Go line by line through the data below, counting each one that has "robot", and give the final count only.

Dataset items
--
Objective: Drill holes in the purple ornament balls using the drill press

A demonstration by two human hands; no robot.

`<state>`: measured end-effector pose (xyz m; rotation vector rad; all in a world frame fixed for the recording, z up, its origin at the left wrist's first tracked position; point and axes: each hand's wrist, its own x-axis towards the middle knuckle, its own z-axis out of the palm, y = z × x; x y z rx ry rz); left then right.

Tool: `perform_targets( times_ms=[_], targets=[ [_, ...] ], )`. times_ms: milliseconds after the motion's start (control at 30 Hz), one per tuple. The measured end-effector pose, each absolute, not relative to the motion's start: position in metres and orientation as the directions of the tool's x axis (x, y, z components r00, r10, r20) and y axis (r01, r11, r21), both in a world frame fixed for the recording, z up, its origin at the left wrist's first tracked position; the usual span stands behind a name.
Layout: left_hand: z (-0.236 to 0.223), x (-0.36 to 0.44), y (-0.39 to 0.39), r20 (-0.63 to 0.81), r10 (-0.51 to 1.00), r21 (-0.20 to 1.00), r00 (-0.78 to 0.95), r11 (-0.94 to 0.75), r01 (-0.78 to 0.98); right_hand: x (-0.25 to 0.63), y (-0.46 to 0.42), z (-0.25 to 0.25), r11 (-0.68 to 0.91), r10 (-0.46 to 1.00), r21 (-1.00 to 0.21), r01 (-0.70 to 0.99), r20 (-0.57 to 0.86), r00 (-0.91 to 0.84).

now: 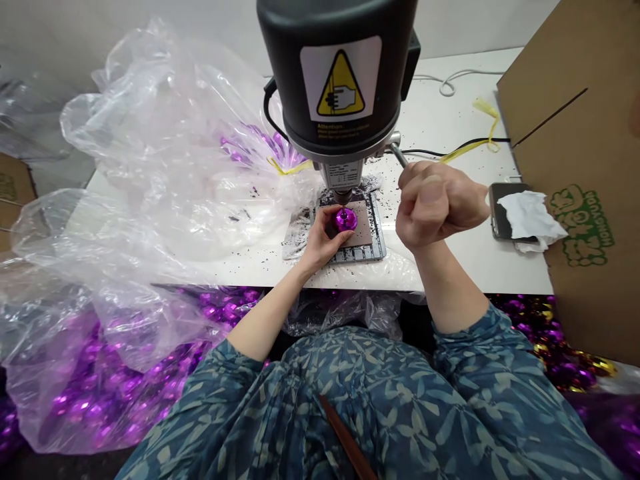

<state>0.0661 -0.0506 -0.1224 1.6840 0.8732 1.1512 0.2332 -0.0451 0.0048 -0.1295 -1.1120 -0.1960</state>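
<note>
A black bench drill press (345, 143) with a yellow warning sticker stands in front of me. Under its bit, my left hand (323, 237) pinches a shiny purple ball (345, 219) between thumb and fingers. The ball rests on a square brown board (363, 230) on the drill's metal base (379, 248), and the bit meets its top. My right hand (433, 207) is closed in a fist around the end of the drill press lever (399, 152), whose grip is hidden by the fingers. Dark shavings lie scattered about the base.
Clear plastic bags (150, 167) cover the left of the white table (465, 253). Purple balls (125, 380) fill a bag below the edge. On the right are a phone (497, 223) under crumpled tissue (530, 217), a cardboard box (590, 153), cables and yellow ribbon (487, 143).
</note>
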Motion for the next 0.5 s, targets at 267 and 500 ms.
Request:
perform_targets(
  times_ms=[267, 500],
  targets=[
    [-0.122, 0.066, -0.052, 0.296, 0.902, 0.945, 0.313, -0.325, 0.043, 0.225, -0.065, 0.031, 0.956, 0.081, -0.198, 0.217, 0.888, 0.453],
    [-0.119, 0.070, -0.056, 0.298, 0.929, 0.940, 0.217, -0.325, 0.100, 0.223, -0.042, 0.106, 0.889, 0.367, -0.455, 0.048, 0.772, 0.519]
  ],
)
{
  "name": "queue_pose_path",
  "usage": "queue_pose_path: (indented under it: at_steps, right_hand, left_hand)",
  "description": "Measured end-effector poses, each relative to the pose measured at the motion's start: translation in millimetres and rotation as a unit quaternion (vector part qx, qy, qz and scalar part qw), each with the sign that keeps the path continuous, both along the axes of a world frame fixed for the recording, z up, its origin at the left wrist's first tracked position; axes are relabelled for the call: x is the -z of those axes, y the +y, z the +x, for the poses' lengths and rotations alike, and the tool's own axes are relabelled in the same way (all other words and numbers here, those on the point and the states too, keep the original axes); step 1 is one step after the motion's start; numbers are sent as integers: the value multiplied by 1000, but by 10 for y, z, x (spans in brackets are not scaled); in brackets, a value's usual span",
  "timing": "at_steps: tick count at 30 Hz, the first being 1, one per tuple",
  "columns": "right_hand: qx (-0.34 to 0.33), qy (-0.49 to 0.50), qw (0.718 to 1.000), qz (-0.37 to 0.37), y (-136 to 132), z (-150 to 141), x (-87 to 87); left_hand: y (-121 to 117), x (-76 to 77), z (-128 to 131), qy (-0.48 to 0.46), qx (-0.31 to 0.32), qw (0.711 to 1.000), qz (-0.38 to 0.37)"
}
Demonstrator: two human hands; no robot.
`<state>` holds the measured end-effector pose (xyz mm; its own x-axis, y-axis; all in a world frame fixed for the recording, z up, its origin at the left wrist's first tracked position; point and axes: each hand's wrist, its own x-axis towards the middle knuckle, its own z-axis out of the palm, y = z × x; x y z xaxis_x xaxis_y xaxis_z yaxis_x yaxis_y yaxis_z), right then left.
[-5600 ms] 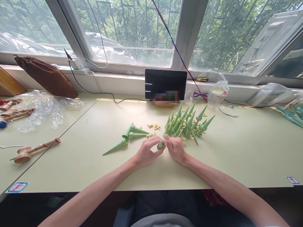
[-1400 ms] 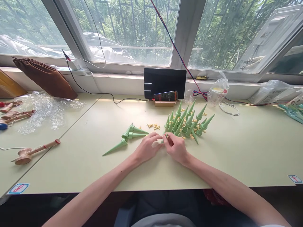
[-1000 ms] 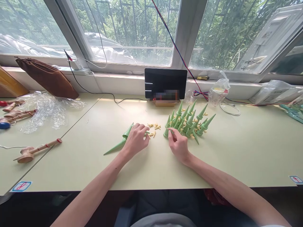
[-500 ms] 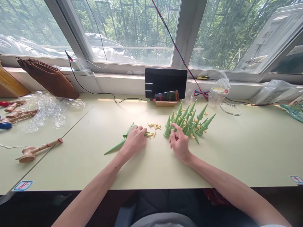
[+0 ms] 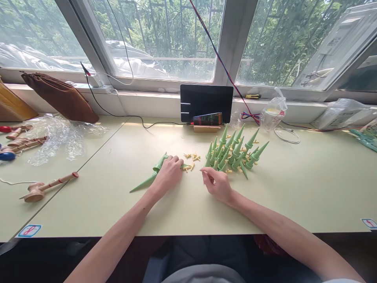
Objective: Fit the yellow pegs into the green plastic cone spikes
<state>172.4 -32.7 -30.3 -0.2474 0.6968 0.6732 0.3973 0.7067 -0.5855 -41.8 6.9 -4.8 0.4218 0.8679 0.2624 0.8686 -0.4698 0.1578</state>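
My left hand (image 5: 171, 172) is curled over green plastic cones on the table, its fingers closed around one whose thin tip shows past the fingertips. Beside it lie a long green cone (image 5: 143, 183) and a shorter hollow one (image 5: 160, 162), partly under the hand. Small yellow peg-like pieces (image 5: 195, 157) lie just right of those fingers. My right hand (image 5: 217, 184) is held with its fingers bent inward and nothing visible in them. It is at the near left edge of a cluster of upright green cones (image 5: 235, 151) with yellow pieces among them.
A dark tablet (image 5: 206, 103) leans at the windowsill, with a black tube (image 5: 207, 119) before it. A wooden kendama (image 5: 37, 192) lies at left, near crumpled clear plastic (image 5: 59, 137) and a brown pouch (image 5: 60, 96). A bagged cup (image 5: 273, 116) and white cable (image 5: 287, 135) are at back right.
My right hand has drawn back from the green cone cluster, moving left and toward me, and its pointing index finger has curled in. My left hand has stayed nearly still.
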Motion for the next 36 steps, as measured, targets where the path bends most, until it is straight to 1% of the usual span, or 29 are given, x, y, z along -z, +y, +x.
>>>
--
> _Exercise answer_:
2